0
votes

When I use newtons method to find the roots of a system of equations I get the following error message:

"Warning: Matrix is close to singular or badly scaled. Results may be inaccurate. RCOND = 1.625479e-33. > In new (line 16)"

Any ideas why I get this error message? I know about singular matrices and the inverse thing but could this really have to do anything with that? If so, how? What difference can I make to the code? It says line 16, which is dx = -J\f;. But I just follow along with my numerical methods textbook. Something must be wrong, but the exercise says "use Newtons Method" so I guess this should work. I hope someone can help me.

x = [0 0 pi/2]';
maxiter = 10;
iter = 0;
dxnorm = 1;
results = cell(maxiter + 1, 2); % Preallocate results array

while dxnorm > 0.5e-4 && iter <= maxiter
    f = [cos(x(1)) + cos(x(2))    + cos(x(3))-2; ...
         sin(x(1)) + sin(x(2))    + sin(x(3)); ...
         tan(x(1)) - 2.*tan(x(2)) + tan(x(3)); ...
         ];
    J = [-sin(x(1)),       -sin(x(2)),          -sin(x(3)); ...
         cos(x(1)),        cos(x(2)),           cos(x(3)); ...
         tan(x(1)).^2 + 1, -2*tan(x(2)).^2 - 2, tan(x(3)).^2 + 1 ...
         ];
    dx = -J\f;
    results{iter + 1, 1} = x;
    x = x + dx;
    dxnorm = norm(dx,inf);
    results{iter + 1, 2} = dxnorm;
    iter = iter + 1;
end
x, iter
1
Its probably because the derivative is close to zero, and Newtons method fails in those cases. en.wikipedia.org/wiki/Newton%27s_method#Derivative_issuesAnder Biguri
What you should do, is find bad cases, and there, just use other method, i.e. Bisection method. So when J~=0 then use other method.Ander Biguri
The way you wrote it, yes. J\f is syntax sugar for inv(J)*f. If J now becomes singular then inv(J) doesn't exist, thus the error. You can try pinv(J-lambda*eye(size(J))) where lambda is some relaxation parameter instead.user2457516
@FirefoxMetzger Not really. J\f solfes Ax=b problem with the rigth choice of algorithm.Ander Biguri
Is the problem ill posed? tan(x(3)) appears in f and J; x(3)=pi/2 to start; tan(pi/2)=InfGeoff

1 Answers

2
votes

Your initial conditions of x(3) = pi/2 leads the 3rd entry of f to become infinite because tan(pi/2) = sin(pi/2)/cos(pi/2) = inf, except it's not quite infinity because of floating point imprecision, imprecision in pi etc... so instead you just get an insanely large number.

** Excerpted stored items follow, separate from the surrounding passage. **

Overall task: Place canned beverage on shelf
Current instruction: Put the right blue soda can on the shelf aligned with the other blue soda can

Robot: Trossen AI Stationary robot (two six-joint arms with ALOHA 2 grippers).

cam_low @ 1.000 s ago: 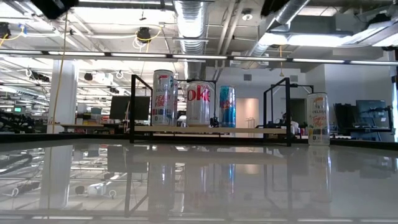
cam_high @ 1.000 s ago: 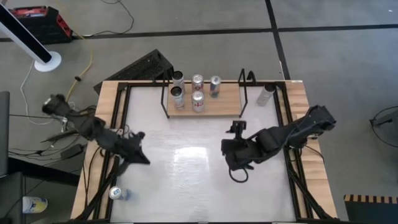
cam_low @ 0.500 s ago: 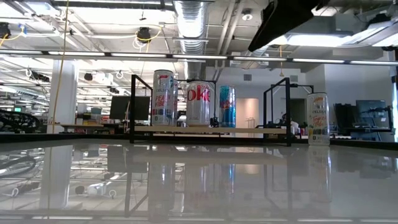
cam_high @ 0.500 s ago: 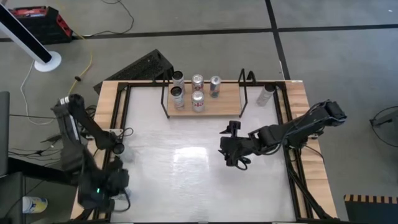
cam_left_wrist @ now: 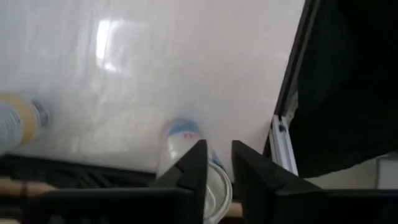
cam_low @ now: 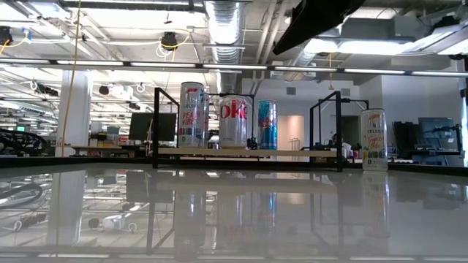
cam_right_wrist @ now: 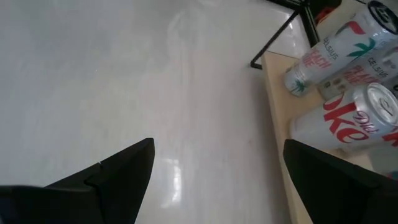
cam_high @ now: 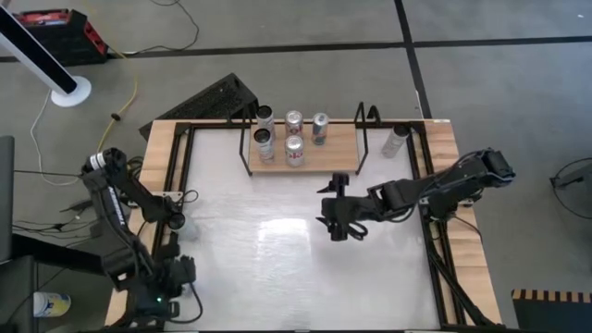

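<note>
The shelf [cam_high: 324, 153] is a light-wood board in a black wire frame at the table's far edge; it also shows in the low view [cam_low: 292, 153]. Several cans [cam_high: 294, 148] stand on it. A white and blue can [cam_left_wrist: 181, 140] stands upright in the table's near left corner, hidden under the arm in the high view. My left gripper [cam_high: 165, 289] points down just over its top, fingers [cam_left_wrist: 198, 165] a narrow gap apart; whether they touch it I cannot tell. My right gripper [cam_high: 335, 218] is wide open and empty, above the table just near of the shelf.
One more can [cam_high: 396, 139] stands on the table to the right of the shelf, and shows in the low view [cam_low: 373, 139]. Another pale can [cam_left_wrist: 15, 121] shows at the edge of the left wrist view. Black rails and wood strips [cam_high: 162, 185] edge the white tabletop.
My left arm has swung back from the table's left middle and folded down over the can in the near left corner. My right gripper has gone toward the far edge and a little left, closer to the shelf, staying open.
</note>
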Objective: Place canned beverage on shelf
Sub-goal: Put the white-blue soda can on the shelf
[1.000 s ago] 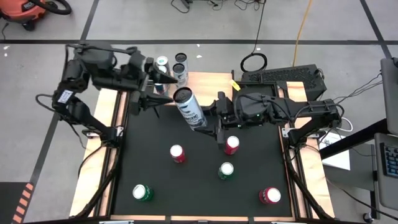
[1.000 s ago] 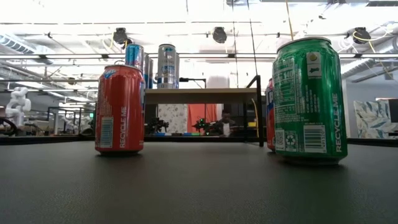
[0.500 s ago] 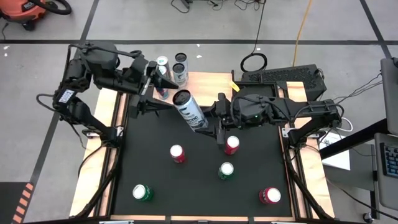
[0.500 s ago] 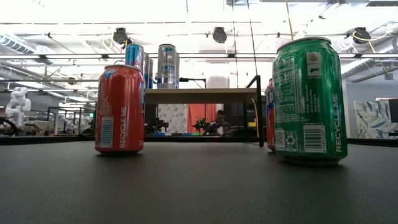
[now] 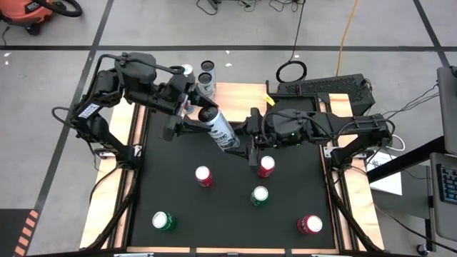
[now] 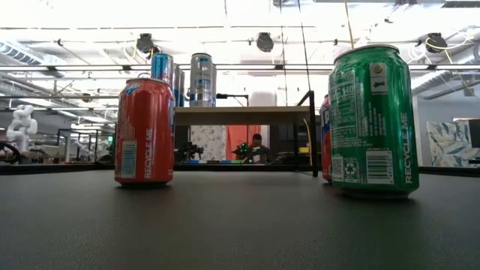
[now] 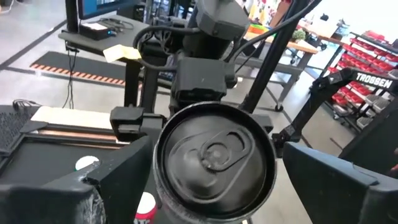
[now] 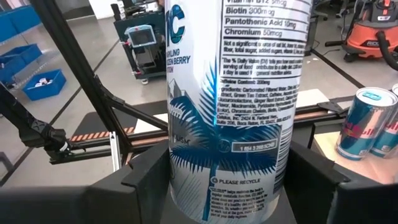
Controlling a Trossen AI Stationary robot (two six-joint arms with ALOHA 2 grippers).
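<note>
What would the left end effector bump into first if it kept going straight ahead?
The tall white can. Its top sits right in front of the left end effector, between the open fingers, while the right end effector holds its lower part. How close they are is hard to judge.

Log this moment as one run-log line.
phase: handover | right end effector: holds tall white can | left end effector: open, around can top | shelf: three cans

Desk (image 5: 178, 207): five cans stand in its front half. Shelf (image 5: 239, 93) at rear edge, three cans (image 5: 202, 75) on its left end. Tall can (image 5: 221, 128) tilted just before shelf, between both arms.
</note>
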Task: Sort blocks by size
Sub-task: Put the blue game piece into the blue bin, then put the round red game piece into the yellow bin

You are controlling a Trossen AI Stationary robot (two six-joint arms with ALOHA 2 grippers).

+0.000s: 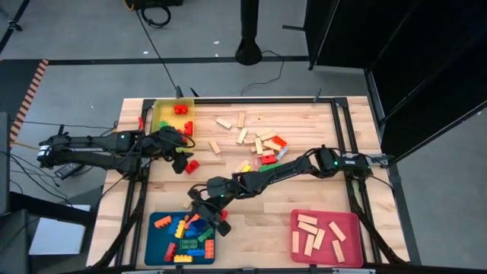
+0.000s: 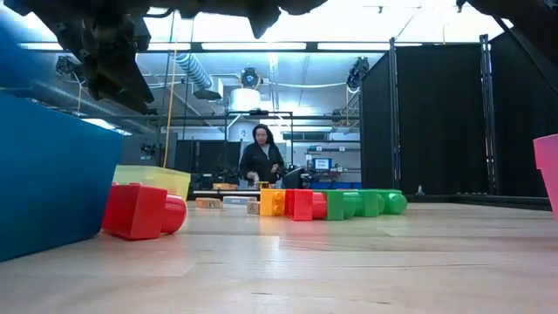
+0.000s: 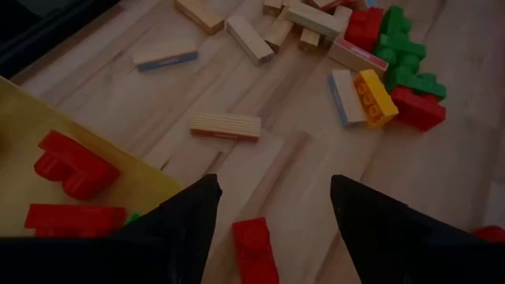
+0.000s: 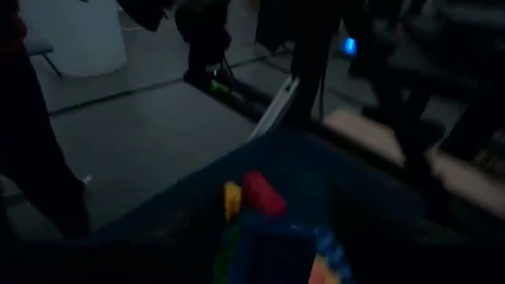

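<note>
The left end effector (image 3: 272, 213) hangs released above a red brick (image 3: 254, 251) beside the yellow tray (image 1: 161, 111). If it descends off-centre, a finger could knock the brick aside. The right end effector (image 1: 213, 215) hovers at the blue tray (image 1: 156, 245); I cannot tell its grip. Unsorted blocks (image 1: 262, 144) lie mid-bench.

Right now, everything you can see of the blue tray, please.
The blue tray is a shallow, square, plastic-looking bin with a raised rim, lying flat at the table's near left corner. It holds a loose heap of studded bricks in orange, yellow, green, red and blue. The right end effector hangs over its upper right corner; whether they touch cannot be told. In the low view its wall fills the left edge, with a red brick beside it on the table.
</note>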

Now you have insanely large numbers along with insanely small numbers, and everything basically gets !@#$ed. Your Jacobian matrix is badly scaled etc...

The linear equation which blows up is:

[0,    0,   -1                                       [x1      [0
 1,    1,    0                                    *   x2   =   1
 1,   -2,   266709378811357100000000000000000 ]       x3]      16331239353195370]

These are !@#$ed up conditions for numerically solving a linear system.

what should you do?

Start somewhere sane. Eg. start from initial conditions [0,0,pi/4] and everything might work fine.

Some initial conditions also trigger the multivariate equivalent of the derivative being zero (which will also make Newton's method blow up).